Featured Image Credit: Hossam el-Hamalawy
By Emily Persico
In the aftermath of World War II, the Allies sent out a call for peace on land while simultaneously declaring a war on the seas. Chemical weapons, although banned at the Geneva Convention of 1925, had continued to be produced and used en masse. The Allies knew they had to rid all nations of these chemical weapons once the war ended, and they decided to do so in the cheapest way they could think to: Dumping them into the ocean.
“[This] is a global problem,” says Terrance Long of the International Dialogue on Underwater Munitions (IDUM). “”It’s not regional, and it’s not isolated.”
In the fashion of the 1940s, countries around the world have decided not to act—that, they say, would be too expensive.
“A lot of governments and militaries think it’s more cost effective to leave them,” explains Diana S. Pyrikova, IDUM’s Executive Director.
But wait. Don’t panic yet. These munitions were dropped into our oceans methodically. Nations were advised to choose dump sites that were at least a mile deep and, for the most part, they followed this guideline. The Soviet military, however, keen as always to the break rules, tossed about 16,000 tons of chemical weapons into the Baltic Sea, which only gets as deep as 1,500 feet.
So just how dangerous are these weapons? Let’s take a walk through history.

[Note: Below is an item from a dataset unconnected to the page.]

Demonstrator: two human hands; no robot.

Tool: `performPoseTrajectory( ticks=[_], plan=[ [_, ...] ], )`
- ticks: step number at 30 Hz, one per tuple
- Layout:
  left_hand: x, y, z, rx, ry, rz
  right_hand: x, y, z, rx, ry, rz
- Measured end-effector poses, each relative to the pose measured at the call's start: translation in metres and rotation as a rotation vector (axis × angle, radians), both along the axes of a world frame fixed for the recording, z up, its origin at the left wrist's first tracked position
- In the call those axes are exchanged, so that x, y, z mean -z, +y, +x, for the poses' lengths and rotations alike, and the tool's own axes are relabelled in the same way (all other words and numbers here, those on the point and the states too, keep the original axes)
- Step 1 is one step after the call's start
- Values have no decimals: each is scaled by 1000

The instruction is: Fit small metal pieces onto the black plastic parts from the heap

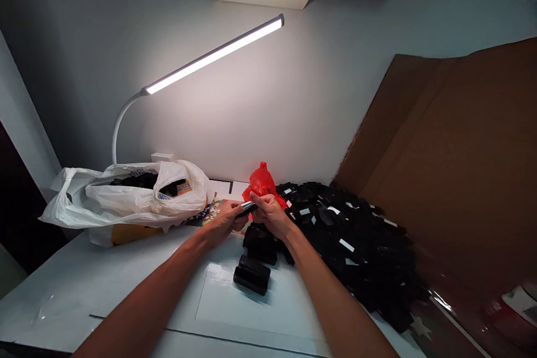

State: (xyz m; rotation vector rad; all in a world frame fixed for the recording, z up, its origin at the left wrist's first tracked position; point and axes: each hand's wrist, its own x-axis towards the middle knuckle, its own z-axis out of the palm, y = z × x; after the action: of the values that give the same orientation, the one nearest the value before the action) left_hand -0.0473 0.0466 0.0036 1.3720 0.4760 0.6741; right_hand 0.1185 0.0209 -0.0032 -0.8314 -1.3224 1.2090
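A small dark piece with a shiny silver face (247, 207) is held between my two hands above the table; its exact kind is too small to make out. My left hand (230, 217) grips its left end, fingers closed. At the other end, my right hand (271, 213) pinches it with thumb and fingers. Just below the hands, glossy black box-like pieces (252, 275) rest on the table, with more black pieces (260, 241) behind them. Close by on the right lies a large heap of small black pieces (356, 235), several bearing white labels.
A red plastic bag (262, 180) stands behind my hands. On the left lies a white plastic bag (138, 207) with dark items inside. A lit desk lamp (213, 55) reaches over the white table (138, 285). Large brown cardboard (457, 151) borders the right side.
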Motion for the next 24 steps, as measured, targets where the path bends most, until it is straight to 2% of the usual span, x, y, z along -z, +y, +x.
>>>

It’s a summer night in 1917, and soldiers are under German attack. An unfamiliar armament befalls them, and a goopy, seemingly harmless liquid soaks the Allies in their trenches. An hour later, the blisters start burning, blinding some and suffocating others. The liquid is called mustard gas.
It’s 1997, eight years after the first deployment of mustard gas. A 15 pound chunk of a yellow, clay-like material shows up in the nets of a fishing vessel off the Polish coast. The next day, the vessel’s crew members are in agony, burns and blisters coating their skin. Four men are sent to the hospital.
Fast forward to the 21st century. So far, three sulfur mustard bombs have been discovered along Delaware’s coast. In 2016, the Danish have discovered four contaminated boats in just one year. And now, in 2017, scientists are beginning to see a significant and disquieting occurrence of cancer in deep-dwelling Baltic fish.
In the Baltic and North Seas alone, there is an estimated 1.8 million tons of munitions rusting and degrading on the seafloor, containing chemicals such as mustard gas, phosgene, and arsenic. One of the species of fish exposed to this chemical sludge is the flatfish, and German researchers have discovered tumors in 25 percent of one local population. Prevalence in three nearby areas is about 5 percent.
“I would not advise people to go swimming in the Baltic Sea,” warned Pyrikova. Meanwhile, people in the region continue to eat Baltic cod and, in some occasions, even the tumorous flatfish.
As the protective shells around this sunken weaponry continues to rust and expose the toxins within, scientists scurry to collect more research on the World War II which continues to rage on in the depths of our oceans.